▸ **WHAT IS BEING ASKED**
Give the data again in full, without pictures.

-- DATA SECTION follows --

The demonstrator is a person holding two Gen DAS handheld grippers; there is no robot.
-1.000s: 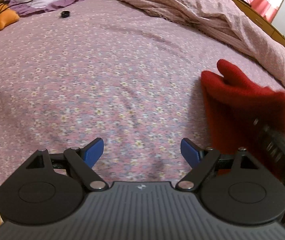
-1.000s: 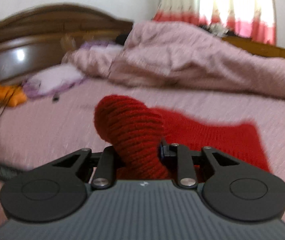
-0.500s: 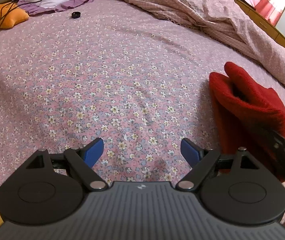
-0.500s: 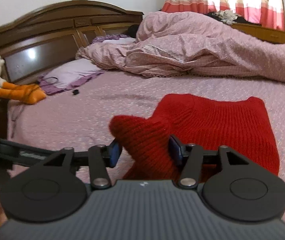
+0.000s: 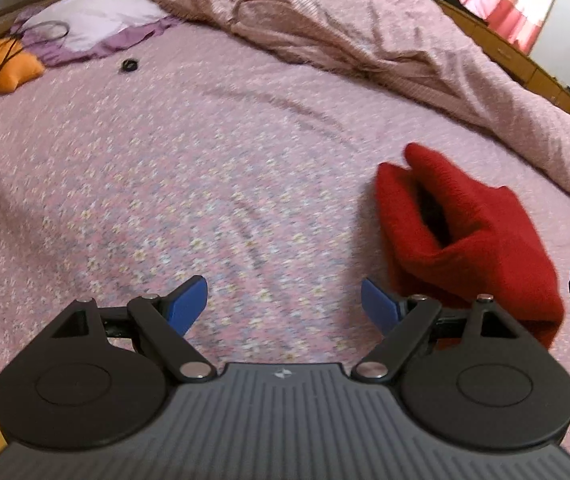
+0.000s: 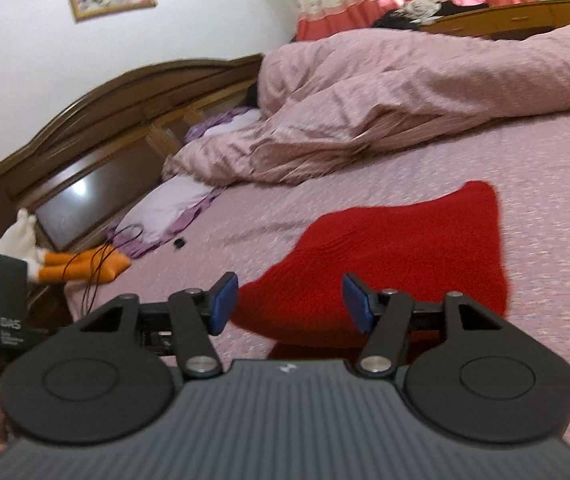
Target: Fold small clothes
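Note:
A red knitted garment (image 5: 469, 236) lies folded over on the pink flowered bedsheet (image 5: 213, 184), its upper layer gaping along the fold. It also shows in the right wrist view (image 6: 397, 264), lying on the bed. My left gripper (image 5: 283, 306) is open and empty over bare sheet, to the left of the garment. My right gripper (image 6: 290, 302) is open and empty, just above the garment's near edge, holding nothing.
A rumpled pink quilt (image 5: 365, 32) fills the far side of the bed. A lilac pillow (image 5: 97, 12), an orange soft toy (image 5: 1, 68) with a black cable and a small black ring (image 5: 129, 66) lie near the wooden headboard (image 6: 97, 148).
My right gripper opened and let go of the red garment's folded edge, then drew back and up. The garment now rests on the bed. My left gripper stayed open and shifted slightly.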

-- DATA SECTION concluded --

▸ **PROBLEM SOLUTION**
The demonstrator is a person holding two Gen DAS handheld grippers; there is no robot.
-1.000s: 
-1.000s: 
-0.500s: 
-0.500s: 
+0.000s: 
+0.000s: 
Target: Fold small clothes
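Note:
A red knitted garment (image 5: 469, 236) lies folded over on the pink flowered bedsheet (image 5: 213, 184), its upper layer gaping along the fold. It also shows in the right wrist view (image 6: 397, 264), lying on the bed. My left gripper (image 5: 283, 306) is open and empty over bare sheet, to the left of the garment. My right gripper (image 6: 290, 302) is open and empty, just above the garment's near edge, holding nothing.
A rumpled pink quilt (image 5: 365, 32) fills the far side of the bed. A lilac pillow (image 5: 97, 12), an orange soft toy (image 5: 1, 68) with a black cable and a small black ring (image 5: 129, 66) lie near the wooden headboard (image 6: 97, 148).
My right gripper opened and let go of the red garment's folded edge, then drew back and up. The garment now rests on the bed. My left gripper stayed open and shifted slightly.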

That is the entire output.